The whole listing, repeated exactly, is what this task asks for.

=====

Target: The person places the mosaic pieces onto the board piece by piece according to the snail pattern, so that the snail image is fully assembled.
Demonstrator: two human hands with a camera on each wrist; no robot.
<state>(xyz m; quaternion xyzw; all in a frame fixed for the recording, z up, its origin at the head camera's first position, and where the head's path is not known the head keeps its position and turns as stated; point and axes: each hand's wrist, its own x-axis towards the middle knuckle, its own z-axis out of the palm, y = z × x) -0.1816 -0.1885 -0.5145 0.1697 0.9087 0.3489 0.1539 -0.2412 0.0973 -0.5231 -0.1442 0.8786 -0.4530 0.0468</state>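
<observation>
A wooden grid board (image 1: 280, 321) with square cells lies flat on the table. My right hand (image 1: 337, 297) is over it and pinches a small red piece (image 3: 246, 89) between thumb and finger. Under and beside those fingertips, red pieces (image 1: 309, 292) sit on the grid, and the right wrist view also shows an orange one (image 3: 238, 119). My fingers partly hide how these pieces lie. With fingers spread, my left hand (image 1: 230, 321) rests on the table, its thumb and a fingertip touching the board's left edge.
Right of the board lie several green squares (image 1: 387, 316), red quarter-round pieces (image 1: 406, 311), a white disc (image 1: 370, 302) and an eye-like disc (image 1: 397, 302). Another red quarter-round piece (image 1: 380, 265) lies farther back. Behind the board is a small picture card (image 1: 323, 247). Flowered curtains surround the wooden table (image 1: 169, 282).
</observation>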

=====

§ **RESULT FOR THIS EXERCISE**
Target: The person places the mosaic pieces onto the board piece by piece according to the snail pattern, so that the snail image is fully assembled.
Demonstrator: two human hands with a camera on each wrist; no robot.
<state>(xyz m; quaternion xyzw; all in a frame fixed for the recording, z up, its origin at the head camera's first position, and where the head's path is not known the head keeps its position and turns as stated; point and axes: each hand's wrist, its own x-axis towards the middle knuckle, its own z-axis out of the palm, y = z × x) -0.1816 -0.1885 -0.5145 0.1697 0.9087 0.3489 0.1539 -0.2412 0.0973 -0.5231 -0.1442 0.8786 -0.4530 0.0468</state>
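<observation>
A wooden grid board (image 1: 280, 321) with square cells lies flat on the table. My right hand (image 1: 337, 297) is over it and pinches a small red piece (image 3: 246, 89) between thumb and finger. Under and beside those fingertips, red pieces (image 1: 309, 292) sit on the grid, and the right wrist view also shows an orange one (image 3: 238, 119). My fingers partly hide how these pieces lie. With fingers spread, my left hand (image 1: 230, 321) rests on the table, its thumb and a fingertip touching the board's left edge.
Right of the board lie several green squares (image 1: 387, 316), red quarter-round pieces (image 1: 406, 311), a white disc (image 1: 370, 302) and an eye-like disc (image 1: 397, 302). Another red quarter-round piece (image 1: 380, 265) lies farther back. Behind the board is a small picture card (image 1: 323, 247). Flowered curtains surround the wooden table (image 1: 169, 282).
</observation>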

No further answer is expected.